Sincero democratico (partigiano nelle brigate garibaldine, iscritto al Partito d’Azione, consigliere socialista) ed autentico antimilitarista (fondatore della «lega per il disarmo», promotore di un celebre «appello degli uomini di cultura per il disarmo unilaterale dell’Italia», ispiratore di una vera e propria «rivoluzione disarmista»), è proprio all’idea (all’utopia?) di una «rivoluzione disarmista» che Cassola dedica il suo pamphlet. Il tema cruciale è quello della “rivoluzione” che occupa, infatti, un posto di primo piano nell’articolazione del volume, al punto che il capitolo introduttivo si intitola, ambiziosamente, “La Rivoluzione che non c’è stata”: «I due flagelli biblici della peste e della fame sono stati domati in epoca moderna (quello della fame, solo in Europa): con sollievo generale. Il flagello biblico della guerra continua ad esistere, con sopportazione generale. È ad esso che si devono i milioni di morti di fame ogni anno in quattro continenti. È ad esso che si dovrà, a brevissima scadenza, la fine del mondo, cioè il più gran crimine che l’uomo possa commettere ai danni di sé stesso» (p. 7). È forse appena il caso di osservare, con Cassola, che questa “rivoluzione”, prima ancora che “disarmista”, è senza dubbio “umanista”, almeno nel senso del carattere fondativo, quasi neo-illuminista, che la ragione umana deve avere nel suo sviluppo: «fuor di metafora dirò che l’intelligenza è progressista, anzi, rivoluzionaria; il pregiudizio è, per contro, conservatore e reazionario» (p. 9). Un bel messaggio, pertinente e sfidante, anche alla luce dei tempi che corrono: «il nuovo è la rivoluzione. Ed è facile capire perché: l’intelligenza non fa mai le cose a mezzo» (p. 13).

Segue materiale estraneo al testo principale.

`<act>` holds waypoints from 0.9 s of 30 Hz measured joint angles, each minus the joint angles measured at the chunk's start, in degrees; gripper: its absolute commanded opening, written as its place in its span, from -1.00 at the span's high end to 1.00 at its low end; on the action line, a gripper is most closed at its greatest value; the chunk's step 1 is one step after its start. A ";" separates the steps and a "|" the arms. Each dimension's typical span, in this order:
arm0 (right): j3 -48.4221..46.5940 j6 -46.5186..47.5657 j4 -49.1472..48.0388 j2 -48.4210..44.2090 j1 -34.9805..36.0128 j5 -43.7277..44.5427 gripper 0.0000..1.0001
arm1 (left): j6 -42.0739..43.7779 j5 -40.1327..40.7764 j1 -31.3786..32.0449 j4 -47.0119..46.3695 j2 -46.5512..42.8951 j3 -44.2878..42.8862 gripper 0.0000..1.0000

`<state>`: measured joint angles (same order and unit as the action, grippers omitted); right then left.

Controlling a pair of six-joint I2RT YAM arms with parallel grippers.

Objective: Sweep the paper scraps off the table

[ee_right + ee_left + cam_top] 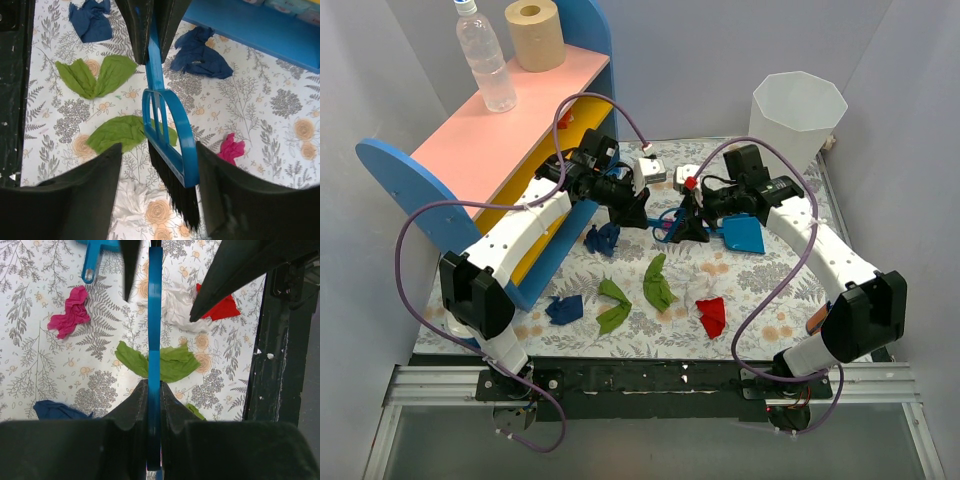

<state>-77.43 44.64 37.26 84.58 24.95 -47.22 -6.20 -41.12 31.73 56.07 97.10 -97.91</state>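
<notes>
**A:** What sits on the left of the bench?

**B:** A pink-and-yellow shelf with blue ends runs along the left edge. A clear plastic bottle and a roll of paper stand on top of it. The left arm reaches out in front of the shelf, over the leaf-and-flower cloth.

**A:** And its pincer?

**B:** The left pincer is pressed together on the thin blue handle of a hand brush, pinching it from both sides. I cannot tell whether the black bristles touch the cloth.

**A:** Where are the paper scraps?

**B:** The paper scraps lie loose on the cloth across the middle and near part of the bench. Furthest left, a navy scrap lies near the shelf's near end. A second navy scrap is just beside the shelf, below the left pincer. Next come two green scraps side by side, then a red scrap. The wrist cameras also show a magenta scrap and a white scrap close to the brush.

**A:** What is on the right?

**B:** The right pincer is spread wide, with one finger on either side of the brush head and not closed on it. Just to its right, a blue dustpan lies on the cloth. A white bin stands at the far right corner.
</notes>
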 measured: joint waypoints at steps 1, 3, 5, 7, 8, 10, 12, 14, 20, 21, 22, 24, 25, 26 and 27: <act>0.00 0.09 -0.07 0.35 0.22 0.07 0.08 | -0.15 0.02 0.00 -0.28 -0.02 0.00 0.90; 0.00 -0.87 -0.57 0.79 0.37 0.33 0.70 | -1.09 0.00 0.00 -1.03 -0.02 0.00 0.60; 0.00 -2.56 -2.14 0.87 0.44 0.68 0.94 | -2.16 -0.28 0.00 -1.25 -0.04 0.07 0.36; 0.04 -4.50 -2.47 0.87 0.24 0.26 0.97 | -4.52 0.02 0.00 -3.26 -0.07 0.07 0.31; 0.09 -5.53 -2.93 0.87 0.22 -0.07 0.97 | -5.86 -0.02 0.00 -4.20 -0.07 0.07 0.31; 0.44 -7.39 -3.69 0.87 -0.07 -1.40 0.97 | -9.38 -0.42 -0.24 -6.45 -0.22 0.33 0.31; 0.76 -10.14 -4.35 0.87 -1.05 -4.15 0.97 | -12.35 -1.51 -0.42 -8.15 -0.44 1.01 0.34; 1.36 -12.76 -5.07 0.87 -2.93 -7.19 0.97 | -15.28 -2.86 -0.66 -9.42 -0.44 1.51 0.39; 8.44 -28.63 -14.38 0.85 -9.90 -19.41 0.97 | -20.46 -8.04 -1.55 -12.87 0.00 1.84 0.43; 9.81 -31.19 -16.17 0.85 -10.71 -20.98 0.97 | -21.44 -9.18 -1.66 -13.73 0.50 1.79 0.40; 10.93 -33.22 -17.40 0.85 -11.37 -22.18 0.97 | -22.08 -9.86 -1.84 -14.27 0.98 1.77 0.38; 12.33 -36.37 -18.95 0.85 -12.22 -23.71 0.97 | -23.82 -11.67 -1.99 -15.43 2.73 1.36 0.35; 12.72 -37.59 -19.67 0.85 -12.39 -24.11 0.97 | -24.55 -12.48 -2.01 -15.67 3.63 1.03 0.35; 13.05 -38.84 -20.37 0.85 -12.59 -24.41 0.97 | -25.29 -13.38 -2.01 -15.85 4.61 0.57 0.37; 13.40 -39.74 -21.22 0.85 -12.63 -24.70 0.97 | -25.86 -14.19 -1.99 -15.93 5.51 0.09 0.38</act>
<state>-64.03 4.91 16.03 85.43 12.32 -71.92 -32.05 -55.31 29.74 40.14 102.61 -97.82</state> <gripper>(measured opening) 0.145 0.320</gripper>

Proprio per questo, la rivoluzione auspicata da Cassola non può che essere, al tempo stesso, e qui si giunge al nucleo della sua riflessione, “disarmista” ed “antimilitarista” in senso complessivo: vale a dire, non solo nell’accezione negativa del superamento del complesso militare e delle articolazioni (e condizionamenti) di potere che ne derivano, ma anche nell’accezione positiva della trasformazione del modello di sviluppo in un senso che metta fuori gioco il primato o la centralità dello stesso complesso militare. Cassola non ha dubbi nell’individuare il principale problema del giorno d’oggi: «evitare ad ogni costo una terza guerra mondiale, che significherebbe la fine della vita sul pianeta terra» (p. 57). E si mostra lucidissimo anche nell’indicare la forma di questo problema: «non si risolve la questione sociale se non si elimina il peggiore ostacolo alla sua soluzione, vale a dire il militarismo» (p. 122). In questo modo, individua con precisione la connessione tra modello di sviluppo (capitalista) e logica della guerra (militarista) ed indica la direzione di marcia di una lotta conseguente contro la guerra e per la pace, vale a dire, al tempo stesso, contro il capitalismo e il militarismo e contro il primato del militare e la logica della sopraffazione nelle relazioni tra i popoli.